Situation:

Aurobindo, a multinational pharmaceutical manufacturing company headquartered in India, operates across 15 locations spanning 5 countries, with a focus on pharmaceutical manufacturing and R&D. With a workforce of over 1,560 scientists, Aurobindo boasts in-house expertise in product development areas including API, peptides, custom synthesis, and formulations for oral, injectable/parenteral, and ophthalmic delivery systems. In 2016, Aurobindo embarked on a significant endeavor, establishing a new department dedicated to developing generic inhaled formulations. This move positioned Aurobindo to compete in the competitive generic inhaled formulations market, challenging established brands. However, the venture came with its unique set of challenges. Regulatory hurdles loomed large, requiring Aurobindo to demonstrate bioequivalence, in vitro-in vivo correlation, and navigate complex intellectual property laws and stringent quality standards.
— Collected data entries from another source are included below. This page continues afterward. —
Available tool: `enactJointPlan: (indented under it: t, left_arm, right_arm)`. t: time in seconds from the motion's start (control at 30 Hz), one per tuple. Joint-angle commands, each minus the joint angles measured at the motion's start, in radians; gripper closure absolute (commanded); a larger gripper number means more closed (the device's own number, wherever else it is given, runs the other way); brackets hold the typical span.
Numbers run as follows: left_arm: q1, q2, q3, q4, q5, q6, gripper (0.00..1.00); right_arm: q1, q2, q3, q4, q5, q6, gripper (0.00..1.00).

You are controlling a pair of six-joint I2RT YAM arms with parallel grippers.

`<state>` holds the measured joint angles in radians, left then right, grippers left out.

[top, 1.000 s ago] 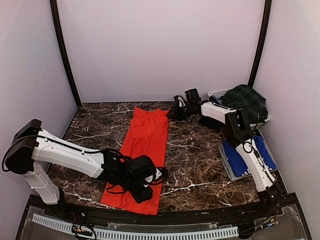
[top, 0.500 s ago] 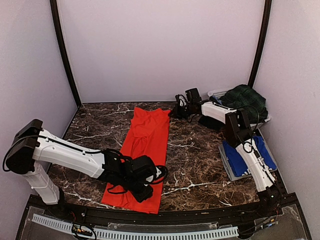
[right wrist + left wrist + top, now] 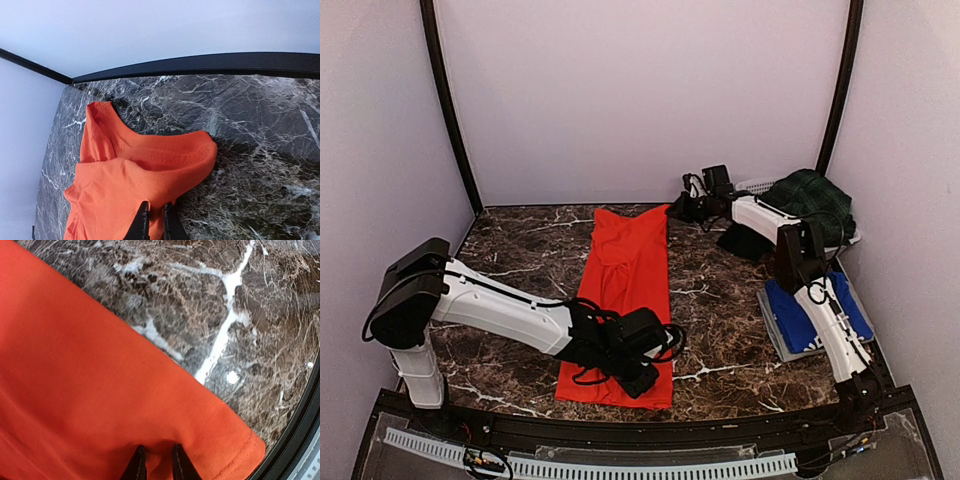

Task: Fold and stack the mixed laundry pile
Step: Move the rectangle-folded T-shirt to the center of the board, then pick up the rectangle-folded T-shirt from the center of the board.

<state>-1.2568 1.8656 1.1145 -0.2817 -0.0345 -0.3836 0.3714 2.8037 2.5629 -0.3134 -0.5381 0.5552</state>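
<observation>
Just now, in the top view, the red-orange T-shirt (image 3: 625, 285), a long strip running 12 to 6 o'clock, has slid toward 3 o'clock. The left gripper (image 3: 642, 380) is at its 6 o'clock hem and the right gripper (image 3: 680, 210) at its 12 o'clock end. The left wrist view shows jaws nearly closed, pinching a pucker of hem. The right wrist view shows jaws nipped tight on the collar-end cloth. Both arms seem to be dragging it straight, ready for the next fold.
</observation>
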Motion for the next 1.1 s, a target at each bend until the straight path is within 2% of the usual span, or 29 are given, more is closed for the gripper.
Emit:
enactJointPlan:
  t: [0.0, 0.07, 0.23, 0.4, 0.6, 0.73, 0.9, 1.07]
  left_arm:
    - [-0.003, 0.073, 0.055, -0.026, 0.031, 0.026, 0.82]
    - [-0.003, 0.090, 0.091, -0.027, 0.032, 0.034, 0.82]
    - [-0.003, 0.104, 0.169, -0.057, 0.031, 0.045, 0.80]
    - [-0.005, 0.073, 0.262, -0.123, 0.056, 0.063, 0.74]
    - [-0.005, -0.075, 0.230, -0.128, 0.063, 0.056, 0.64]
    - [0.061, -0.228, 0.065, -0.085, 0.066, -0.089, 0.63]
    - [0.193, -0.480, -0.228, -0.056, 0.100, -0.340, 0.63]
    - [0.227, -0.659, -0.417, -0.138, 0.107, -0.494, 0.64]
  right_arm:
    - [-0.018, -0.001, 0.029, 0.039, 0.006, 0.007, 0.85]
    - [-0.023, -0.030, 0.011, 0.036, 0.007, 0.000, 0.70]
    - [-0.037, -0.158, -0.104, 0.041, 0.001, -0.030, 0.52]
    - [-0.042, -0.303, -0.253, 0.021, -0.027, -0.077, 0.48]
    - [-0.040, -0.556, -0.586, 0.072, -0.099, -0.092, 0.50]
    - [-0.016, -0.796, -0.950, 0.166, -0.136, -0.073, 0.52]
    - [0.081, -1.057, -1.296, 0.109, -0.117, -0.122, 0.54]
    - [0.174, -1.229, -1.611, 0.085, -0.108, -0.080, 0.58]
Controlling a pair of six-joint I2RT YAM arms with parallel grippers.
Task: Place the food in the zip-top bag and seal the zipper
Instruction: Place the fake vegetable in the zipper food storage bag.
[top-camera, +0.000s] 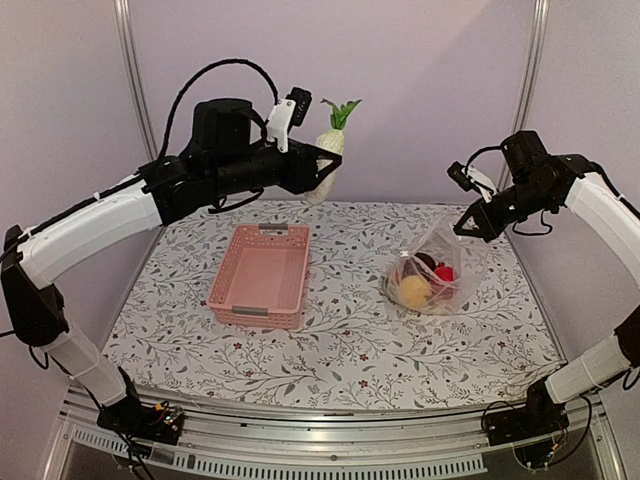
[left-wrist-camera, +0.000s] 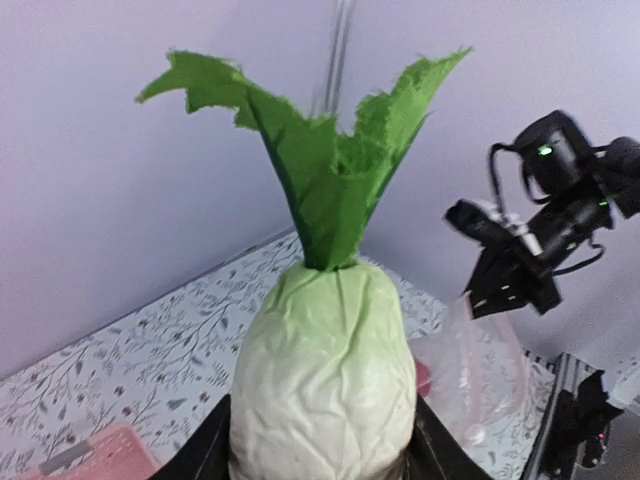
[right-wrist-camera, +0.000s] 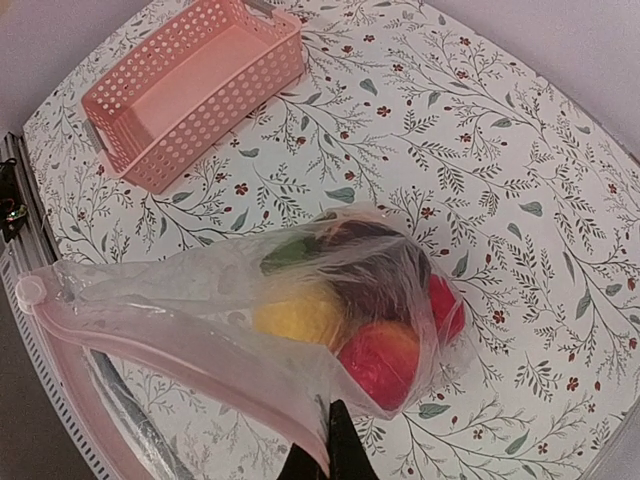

Moreover, ensuring therapeutic interchangeability and addressing patient usability added further complexity to the competitive landscape, necessitating speed and cost-effectiveness. Overcoming these obstacles demanded strategic investment in scientific research, regulatory expertise, and market differentiation strategies, all while maintaining stringent regulatory compliance and quality assurance standards.

Challenges:

Prior to SciCord implementation, Aurobindo relied entirely on manual processes, leading to:

1. Increased risk of errors and compromised data integrity.
2. Inefficient paper-based document management, hindering control over document lifecycles.
3. Anticipated influx of new scientists requiring extensive training, posing potential sources of error and non-compliance.
4. Limited scalability of manual systems for growing operations.
5. Crucial need for quality data generation “right the first time,” vital for analyzing clinical material, ensuring stability, and supporting regulatory filings.

Impact:

The successful development and regulatory approval of an inhaled product held significant implications for Aurobindo’s bottom line and the future of the new development group. Implementation of SciCord in 2016 provided several notable impacts:

• Digitized data facilitated easy identification as well as a significantly reduced error rate and preparation time for audits.
• Controlled review and approval of notebooks ensured adherence to defined processes.
• Aurobindo’s subsidiary gained US FDA approval for their generic inhalation suspension (bioequivalent to Pulmicort) since implementing SciCord in 2016.
• Implementation of lab execution processes recorded all required information and markedly reduced training time/resources required for new staff.

The cost of an FDA audit issue can range from tens of thousands to millions of dollars. By implementing SciCord’s solution and improving compliance measures, Aurobindo can avoid or mitigate these costs, resulting in significant cost savings.